• _WHAT IS EXPECTED_: From the first line to the last, copy the listing exactly and omit the images.

• _SUPPLIED INFORMATION_:
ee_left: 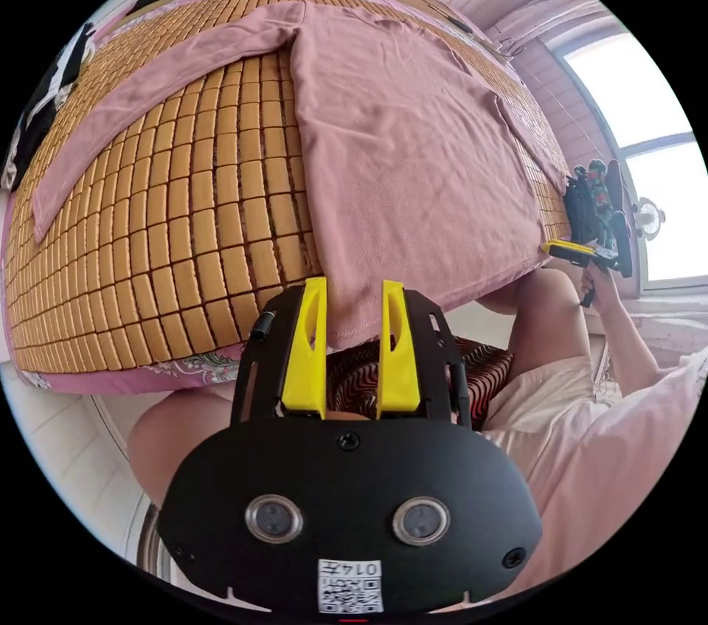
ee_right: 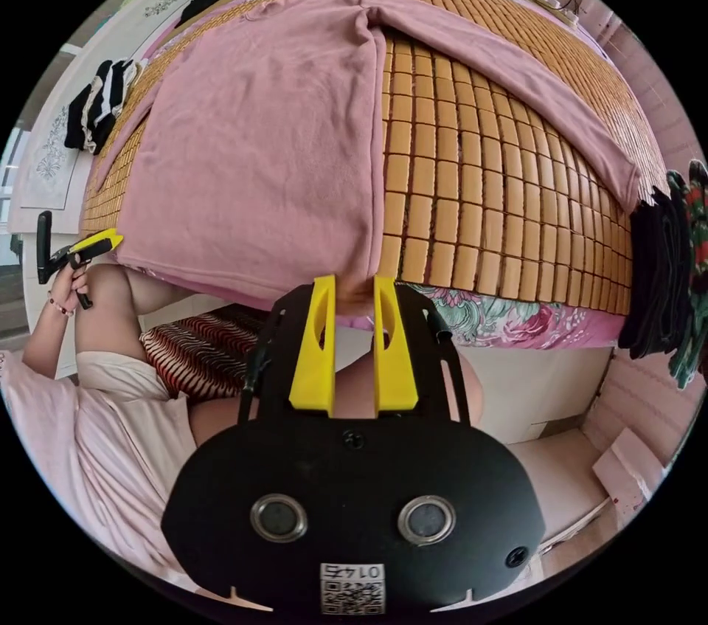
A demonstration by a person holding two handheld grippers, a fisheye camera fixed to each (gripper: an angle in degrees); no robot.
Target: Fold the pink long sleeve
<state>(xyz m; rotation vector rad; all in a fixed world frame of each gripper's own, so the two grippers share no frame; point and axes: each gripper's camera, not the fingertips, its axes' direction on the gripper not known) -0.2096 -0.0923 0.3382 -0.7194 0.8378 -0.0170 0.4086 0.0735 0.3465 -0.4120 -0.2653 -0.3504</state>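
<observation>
Since the pink long sleeve (ee_left: pixel 413 153) lies flat on the bamboo mat (ee_left: pixel 206 212) w/ both sleeves out, no fold's done yet imo. Left gripper (ee_left: pixel 354 319) and right gripper (ee_right: pixel 354 315) each sit at a hem corner at the mat's near edge, jaws apart w/ cloth between, not clamped afaict.

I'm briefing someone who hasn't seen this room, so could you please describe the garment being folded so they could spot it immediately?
Look at the bed covered by a tan bamboo-tile mat. Spread flat across it lies the pink long sleeve, sleeves angled outward and hem hanging over the near edge. It is the one plain pink garment; the clothes at the mat's edges are dark or striped.
</observation>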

• _SOLUTION_:
ee_left: 
ee_right: 
A demonstration by a person holding two handheld grippers, a fisheye camera fixed to each (gripper: an angle in degrees); no robot.
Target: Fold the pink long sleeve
<state>(xyz m; rotation vector rad; all in a fixed world frame of each gripper's own, so the two grippers share no frame; point and axes: each gripper's camera, not the fingertips, its axes' direction on the gripper not known) -0.2096 -0.0923 0.3382 -0.7194 0.8378 -0.0170 0.4086 0.0735 0.3465 -0.4120 -0.2653 -0.3504</state>
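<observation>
Since the pink long sleeve (ee_left: pixel 413 153) lies flat on the bamboo mat (ee_left: pixel 206 212) w/ both sleeves out, no fold's done yet imo. Left gripper (ee_left: pixel 354 319) and right gripper (ee_right: pixel 354 315) each sit at a hem corner at the mat's near edge, jaws apart w/ cloth between, not clamped afaict.

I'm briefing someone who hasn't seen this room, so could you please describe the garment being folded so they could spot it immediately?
Look at the bed covered by a tan bamboo-tile mat. Spread flat across it lies the pink long sleeve, sleeves angled outward and hem hanging over the near edge. It is the one plain pink garment; the clothes at the mat's edges are dark or striped.
</observation>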

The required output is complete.